# What the task asks
In the listing below, find the line holding "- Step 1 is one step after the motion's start" and the line holding "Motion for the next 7". Write out those two lines and all lines between, exactly, and nothing more.

Supplied records: Begin

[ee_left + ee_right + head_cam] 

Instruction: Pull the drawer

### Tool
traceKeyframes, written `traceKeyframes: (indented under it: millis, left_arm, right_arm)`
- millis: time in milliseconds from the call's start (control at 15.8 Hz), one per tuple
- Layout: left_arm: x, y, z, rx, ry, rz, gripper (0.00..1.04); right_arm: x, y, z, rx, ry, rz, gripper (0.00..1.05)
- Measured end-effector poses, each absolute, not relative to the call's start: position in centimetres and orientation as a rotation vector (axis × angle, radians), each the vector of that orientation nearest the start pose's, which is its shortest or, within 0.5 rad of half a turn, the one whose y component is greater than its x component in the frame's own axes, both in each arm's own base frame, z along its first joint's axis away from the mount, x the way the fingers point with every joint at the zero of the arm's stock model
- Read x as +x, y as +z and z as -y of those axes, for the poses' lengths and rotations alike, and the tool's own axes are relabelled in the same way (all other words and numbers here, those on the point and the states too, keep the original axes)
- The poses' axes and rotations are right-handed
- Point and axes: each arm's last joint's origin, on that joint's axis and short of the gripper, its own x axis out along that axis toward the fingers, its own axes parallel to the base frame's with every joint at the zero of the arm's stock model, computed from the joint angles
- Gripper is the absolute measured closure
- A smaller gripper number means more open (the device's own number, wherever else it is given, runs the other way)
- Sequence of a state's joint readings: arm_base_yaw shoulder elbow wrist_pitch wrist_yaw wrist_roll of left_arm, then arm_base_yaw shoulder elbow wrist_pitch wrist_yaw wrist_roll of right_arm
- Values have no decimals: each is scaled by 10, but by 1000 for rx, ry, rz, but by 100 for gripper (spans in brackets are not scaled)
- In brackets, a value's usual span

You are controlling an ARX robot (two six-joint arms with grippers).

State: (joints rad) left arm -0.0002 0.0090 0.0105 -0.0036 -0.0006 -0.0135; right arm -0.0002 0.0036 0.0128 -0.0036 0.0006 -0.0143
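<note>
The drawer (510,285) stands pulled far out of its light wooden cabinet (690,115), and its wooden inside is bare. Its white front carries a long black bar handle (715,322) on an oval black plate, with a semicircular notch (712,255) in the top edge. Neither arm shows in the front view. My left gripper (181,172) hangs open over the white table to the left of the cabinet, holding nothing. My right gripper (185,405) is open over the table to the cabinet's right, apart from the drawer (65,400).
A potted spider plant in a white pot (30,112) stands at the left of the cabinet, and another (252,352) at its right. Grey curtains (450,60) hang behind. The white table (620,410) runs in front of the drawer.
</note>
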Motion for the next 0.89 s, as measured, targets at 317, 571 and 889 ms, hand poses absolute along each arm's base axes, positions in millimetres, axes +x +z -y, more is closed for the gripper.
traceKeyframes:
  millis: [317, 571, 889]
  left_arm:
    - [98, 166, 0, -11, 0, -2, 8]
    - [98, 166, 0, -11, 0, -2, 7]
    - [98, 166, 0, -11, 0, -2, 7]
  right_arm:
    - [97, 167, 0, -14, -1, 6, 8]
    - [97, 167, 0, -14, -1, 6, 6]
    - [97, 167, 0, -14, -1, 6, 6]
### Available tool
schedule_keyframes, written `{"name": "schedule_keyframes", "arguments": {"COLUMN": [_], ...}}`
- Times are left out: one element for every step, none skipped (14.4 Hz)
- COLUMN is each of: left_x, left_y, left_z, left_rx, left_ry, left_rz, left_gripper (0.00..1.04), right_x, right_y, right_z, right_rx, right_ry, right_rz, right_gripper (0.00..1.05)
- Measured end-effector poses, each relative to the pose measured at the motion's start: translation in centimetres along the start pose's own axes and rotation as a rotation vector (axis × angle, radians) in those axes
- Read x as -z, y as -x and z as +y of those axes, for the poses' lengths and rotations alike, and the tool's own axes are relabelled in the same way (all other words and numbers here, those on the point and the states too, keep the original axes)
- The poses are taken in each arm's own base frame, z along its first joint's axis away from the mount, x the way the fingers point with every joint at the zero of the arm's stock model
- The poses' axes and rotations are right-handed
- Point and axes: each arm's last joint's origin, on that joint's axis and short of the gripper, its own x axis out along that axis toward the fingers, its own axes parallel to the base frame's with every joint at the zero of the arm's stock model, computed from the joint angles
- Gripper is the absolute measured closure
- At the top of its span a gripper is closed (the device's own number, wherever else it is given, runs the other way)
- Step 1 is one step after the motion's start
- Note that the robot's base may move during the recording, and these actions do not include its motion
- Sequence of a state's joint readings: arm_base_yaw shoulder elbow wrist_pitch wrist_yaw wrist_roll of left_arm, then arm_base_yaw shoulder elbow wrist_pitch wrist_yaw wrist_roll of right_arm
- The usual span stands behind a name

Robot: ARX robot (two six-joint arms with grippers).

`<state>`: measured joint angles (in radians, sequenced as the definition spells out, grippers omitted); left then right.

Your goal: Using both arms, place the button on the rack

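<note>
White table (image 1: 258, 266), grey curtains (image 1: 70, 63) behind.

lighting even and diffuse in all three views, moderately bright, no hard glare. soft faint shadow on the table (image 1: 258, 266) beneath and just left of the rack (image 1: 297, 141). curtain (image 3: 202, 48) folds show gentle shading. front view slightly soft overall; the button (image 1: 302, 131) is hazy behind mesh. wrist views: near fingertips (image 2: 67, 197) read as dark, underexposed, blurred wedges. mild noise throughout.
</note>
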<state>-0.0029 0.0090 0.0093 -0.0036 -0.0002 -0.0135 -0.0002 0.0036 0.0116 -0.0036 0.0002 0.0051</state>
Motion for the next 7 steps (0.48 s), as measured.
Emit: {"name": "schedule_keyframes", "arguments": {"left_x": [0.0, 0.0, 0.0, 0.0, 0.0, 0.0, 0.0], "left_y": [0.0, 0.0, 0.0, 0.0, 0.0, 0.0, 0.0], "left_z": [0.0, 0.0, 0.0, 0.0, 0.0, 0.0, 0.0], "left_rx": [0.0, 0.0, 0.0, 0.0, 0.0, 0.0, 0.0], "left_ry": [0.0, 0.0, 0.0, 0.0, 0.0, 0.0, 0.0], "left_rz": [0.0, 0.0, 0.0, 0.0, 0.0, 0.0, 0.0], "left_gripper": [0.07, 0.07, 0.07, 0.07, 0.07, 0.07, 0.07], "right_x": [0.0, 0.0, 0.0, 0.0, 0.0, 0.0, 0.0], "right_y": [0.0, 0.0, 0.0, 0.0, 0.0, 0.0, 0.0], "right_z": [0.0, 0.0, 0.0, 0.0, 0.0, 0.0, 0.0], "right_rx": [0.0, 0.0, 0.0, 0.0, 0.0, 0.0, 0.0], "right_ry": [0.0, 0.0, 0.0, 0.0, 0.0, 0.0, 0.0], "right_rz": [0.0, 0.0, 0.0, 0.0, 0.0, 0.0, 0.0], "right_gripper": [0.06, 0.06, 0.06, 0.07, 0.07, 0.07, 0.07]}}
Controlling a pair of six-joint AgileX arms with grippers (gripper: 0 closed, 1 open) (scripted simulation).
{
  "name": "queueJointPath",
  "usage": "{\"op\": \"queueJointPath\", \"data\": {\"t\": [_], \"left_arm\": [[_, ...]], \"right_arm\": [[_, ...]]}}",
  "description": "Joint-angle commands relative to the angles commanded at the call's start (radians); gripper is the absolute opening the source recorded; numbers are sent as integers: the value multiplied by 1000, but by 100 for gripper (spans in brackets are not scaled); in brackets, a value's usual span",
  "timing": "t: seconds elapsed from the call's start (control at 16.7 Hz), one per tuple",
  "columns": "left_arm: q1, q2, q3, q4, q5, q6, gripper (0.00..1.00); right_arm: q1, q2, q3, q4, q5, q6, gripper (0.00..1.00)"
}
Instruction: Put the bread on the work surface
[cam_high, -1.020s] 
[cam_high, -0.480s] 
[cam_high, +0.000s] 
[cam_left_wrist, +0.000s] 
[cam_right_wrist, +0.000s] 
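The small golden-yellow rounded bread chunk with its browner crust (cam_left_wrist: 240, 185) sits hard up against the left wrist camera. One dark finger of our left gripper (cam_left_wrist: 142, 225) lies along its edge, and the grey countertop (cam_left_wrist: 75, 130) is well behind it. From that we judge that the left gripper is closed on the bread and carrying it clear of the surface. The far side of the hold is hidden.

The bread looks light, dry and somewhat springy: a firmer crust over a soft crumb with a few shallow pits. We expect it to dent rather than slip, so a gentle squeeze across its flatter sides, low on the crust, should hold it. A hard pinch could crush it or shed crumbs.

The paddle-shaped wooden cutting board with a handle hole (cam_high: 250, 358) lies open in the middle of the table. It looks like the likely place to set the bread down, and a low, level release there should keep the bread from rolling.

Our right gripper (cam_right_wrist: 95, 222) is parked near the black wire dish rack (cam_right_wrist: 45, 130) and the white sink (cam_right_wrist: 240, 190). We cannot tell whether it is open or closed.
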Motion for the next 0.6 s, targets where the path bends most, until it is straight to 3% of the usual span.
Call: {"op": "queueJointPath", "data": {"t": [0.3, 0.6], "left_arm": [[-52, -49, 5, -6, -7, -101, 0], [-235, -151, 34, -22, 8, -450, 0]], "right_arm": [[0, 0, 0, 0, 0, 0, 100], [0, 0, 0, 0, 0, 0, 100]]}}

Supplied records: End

# Task result
- Step 1 is one step after the motion's start
- Note that the robot's base may move during the recording, and these actions do not include its motion
- Sequence of a state's joint readings: arm_base_yaw shoulder elbow wrist_pitch wrist_yaw wrist_roll of left_arm, then arm_base_yaw shoulder elbow wrist_pitch wrist_yaw wrist_roll of right_arm
- The usual span stands behind a name

Robot: ARX robot (two six-joint arms with grippers).

`<state>`: measured joint angles (in radians, sequenced as the definition spells out, grippers omitted); left then right.

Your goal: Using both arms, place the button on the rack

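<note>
White table (image 1: 258, 266), grey curtains (image 1: 70, 63) behind.

lighting even and diffuse in all three views, moderately bright, no hard glare. soft faint shadow on the table (image 1: 258, 266) beneath and just left of the rack (image 1: 297, 141). curtain (image 3: 202, 48) folds show gentle shading. front view slightly soft overall; the button (image 1: 302, 131) is hazy behind mesh. wrist views: near fingertips (image 2: 67, 197) read as dark, underexposed, blurred wedges. mild noise throughout.
</note>
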<state>-0.0029 0.0090 0.0093 -0.0036 -0.0002 -0.0135 -0.0002 0.0036 0.0116 -0.0036 0.0002 0.0051</state>
Motion for the next 7 steps (0.48 s), as measured.

Nothing more is needed for this answer.